**Exercise aim**
Filter out all lines without the word "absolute" from the data below, please, and copy the rest.

**Recorded information**
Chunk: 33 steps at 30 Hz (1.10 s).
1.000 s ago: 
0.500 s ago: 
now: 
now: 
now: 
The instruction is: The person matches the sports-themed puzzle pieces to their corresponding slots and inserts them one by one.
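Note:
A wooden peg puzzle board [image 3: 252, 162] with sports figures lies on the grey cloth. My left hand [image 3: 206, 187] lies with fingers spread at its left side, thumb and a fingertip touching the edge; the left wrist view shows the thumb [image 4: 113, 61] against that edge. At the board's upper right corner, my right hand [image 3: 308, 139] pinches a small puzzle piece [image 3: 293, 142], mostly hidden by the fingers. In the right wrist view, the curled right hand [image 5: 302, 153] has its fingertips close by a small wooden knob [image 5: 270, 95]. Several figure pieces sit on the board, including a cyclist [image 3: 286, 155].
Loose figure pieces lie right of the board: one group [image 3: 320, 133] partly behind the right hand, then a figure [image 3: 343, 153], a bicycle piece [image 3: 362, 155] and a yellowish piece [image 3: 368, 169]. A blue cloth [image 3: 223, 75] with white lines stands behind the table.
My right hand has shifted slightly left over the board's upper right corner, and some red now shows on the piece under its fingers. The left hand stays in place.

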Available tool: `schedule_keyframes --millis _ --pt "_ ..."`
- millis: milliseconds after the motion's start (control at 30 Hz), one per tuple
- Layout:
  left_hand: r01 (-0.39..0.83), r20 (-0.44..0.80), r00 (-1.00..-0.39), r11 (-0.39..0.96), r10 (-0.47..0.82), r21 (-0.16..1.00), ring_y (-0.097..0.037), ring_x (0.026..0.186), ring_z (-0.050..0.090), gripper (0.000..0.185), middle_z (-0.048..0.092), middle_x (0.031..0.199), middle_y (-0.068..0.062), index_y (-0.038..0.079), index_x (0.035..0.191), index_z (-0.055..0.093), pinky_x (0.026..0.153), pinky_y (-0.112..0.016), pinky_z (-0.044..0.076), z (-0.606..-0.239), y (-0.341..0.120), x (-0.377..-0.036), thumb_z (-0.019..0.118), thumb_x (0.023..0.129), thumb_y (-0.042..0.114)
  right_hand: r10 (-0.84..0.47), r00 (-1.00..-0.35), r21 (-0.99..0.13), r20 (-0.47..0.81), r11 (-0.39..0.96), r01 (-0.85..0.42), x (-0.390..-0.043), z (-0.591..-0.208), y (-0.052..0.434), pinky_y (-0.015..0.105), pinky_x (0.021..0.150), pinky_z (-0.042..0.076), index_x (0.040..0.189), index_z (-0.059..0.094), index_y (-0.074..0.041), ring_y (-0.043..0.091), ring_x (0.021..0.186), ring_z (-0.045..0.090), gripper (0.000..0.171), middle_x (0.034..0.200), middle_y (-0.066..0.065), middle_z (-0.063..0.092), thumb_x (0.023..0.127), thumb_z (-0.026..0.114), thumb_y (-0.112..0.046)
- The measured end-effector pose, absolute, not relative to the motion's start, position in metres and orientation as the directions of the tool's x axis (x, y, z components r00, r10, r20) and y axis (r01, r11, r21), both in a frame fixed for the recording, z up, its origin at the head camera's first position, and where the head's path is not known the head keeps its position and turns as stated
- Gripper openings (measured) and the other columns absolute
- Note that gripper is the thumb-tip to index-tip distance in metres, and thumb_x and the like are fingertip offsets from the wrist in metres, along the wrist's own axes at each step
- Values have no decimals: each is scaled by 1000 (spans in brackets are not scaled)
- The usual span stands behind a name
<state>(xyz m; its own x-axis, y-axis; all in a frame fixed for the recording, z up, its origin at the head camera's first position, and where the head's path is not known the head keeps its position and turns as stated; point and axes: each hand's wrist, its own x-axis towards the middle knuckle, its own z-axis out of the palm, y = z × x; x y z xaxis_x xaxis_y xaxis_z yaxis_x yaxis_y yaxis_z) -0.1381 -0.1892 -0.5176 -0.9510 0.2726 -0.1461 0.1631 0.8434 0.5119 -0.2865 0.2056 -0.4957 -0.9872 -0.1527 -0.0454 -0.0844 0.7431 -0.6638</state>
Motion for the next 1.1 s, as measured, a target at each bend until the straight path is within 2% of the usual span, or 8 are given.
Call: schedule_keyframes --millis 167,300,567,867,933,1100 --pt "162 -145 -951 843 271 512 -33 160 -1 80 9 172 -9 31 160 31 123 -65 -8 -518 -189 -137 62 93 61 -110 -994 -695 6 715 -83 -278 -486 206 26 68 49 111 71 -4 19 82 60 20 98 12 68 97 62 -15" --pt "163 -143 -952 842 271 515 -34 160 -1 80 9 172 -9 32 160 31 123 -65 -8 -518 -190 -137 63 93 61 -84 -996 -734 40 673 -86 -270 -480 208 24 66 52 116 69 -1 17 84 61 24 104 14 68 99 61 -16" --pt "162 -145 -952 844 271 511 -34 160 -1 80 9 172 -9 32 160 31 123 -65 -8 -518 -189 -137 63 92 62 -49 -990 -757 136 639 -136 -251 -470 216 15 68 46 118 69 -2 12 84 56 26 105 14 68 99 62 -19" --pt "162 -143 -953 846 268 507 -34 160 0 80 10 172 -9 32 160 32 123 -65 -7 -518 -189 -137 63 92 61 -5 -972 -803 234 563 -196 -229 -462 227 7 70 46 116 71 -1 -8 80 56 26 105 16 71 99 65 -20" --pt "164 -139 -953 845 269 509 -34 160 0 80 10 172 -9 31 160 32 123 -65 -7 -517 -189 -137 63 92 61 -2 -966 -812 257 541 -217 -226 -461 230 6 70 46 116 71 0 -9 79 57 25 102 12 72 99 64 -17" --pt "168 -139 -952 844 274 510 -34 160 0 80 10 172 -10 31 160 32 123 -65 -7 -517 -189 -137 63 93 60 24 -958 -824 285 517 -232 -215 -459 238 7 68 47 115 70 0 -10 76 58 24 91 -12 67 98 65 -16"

**Worked solution**
- The measured end-effector pose, absolute, not relative to the motion's start, position in metres and orientation as the directions of the tool's x axis (x, y, z components r00, r10, r20) and y axis (r01, r11, r21), both in a frame fixed for the recording, z up, its origin at the head camera's first position, and where the head's path is not known the head keeps its position and turns as stated
- Gripper openings (measured) and the other columns absolute

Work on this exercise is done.